* **TASK OBJECTIVE**
Transcribe the entire listing, keeping each word as it is.

* **INFORMATION SHOWN**
···

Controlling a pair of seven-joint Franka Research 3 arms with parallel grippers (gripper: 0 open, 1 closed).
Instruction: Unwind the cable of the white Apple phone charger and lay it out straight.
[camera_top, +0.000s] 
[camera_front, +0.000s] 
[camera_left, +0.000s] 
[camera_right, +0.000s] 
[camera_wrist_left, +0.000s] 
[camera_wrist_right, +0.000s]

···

* **SOLUTION TO THIS PROBLEM**
Controlling a pair of seven-joint Franka Research 3 arms with parallel grippers (gripper: 0 open, 1 closed).
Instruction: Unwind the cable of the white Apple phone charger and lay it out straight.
[camera_top, +0.000s] 
[camera_front, +0.000s] 
[camera_left, +0.000s] 
[camera_right, +0.000s] 
[camera_wrist_left, +0.000s] 
[camera_wrist_right, +0.000s]

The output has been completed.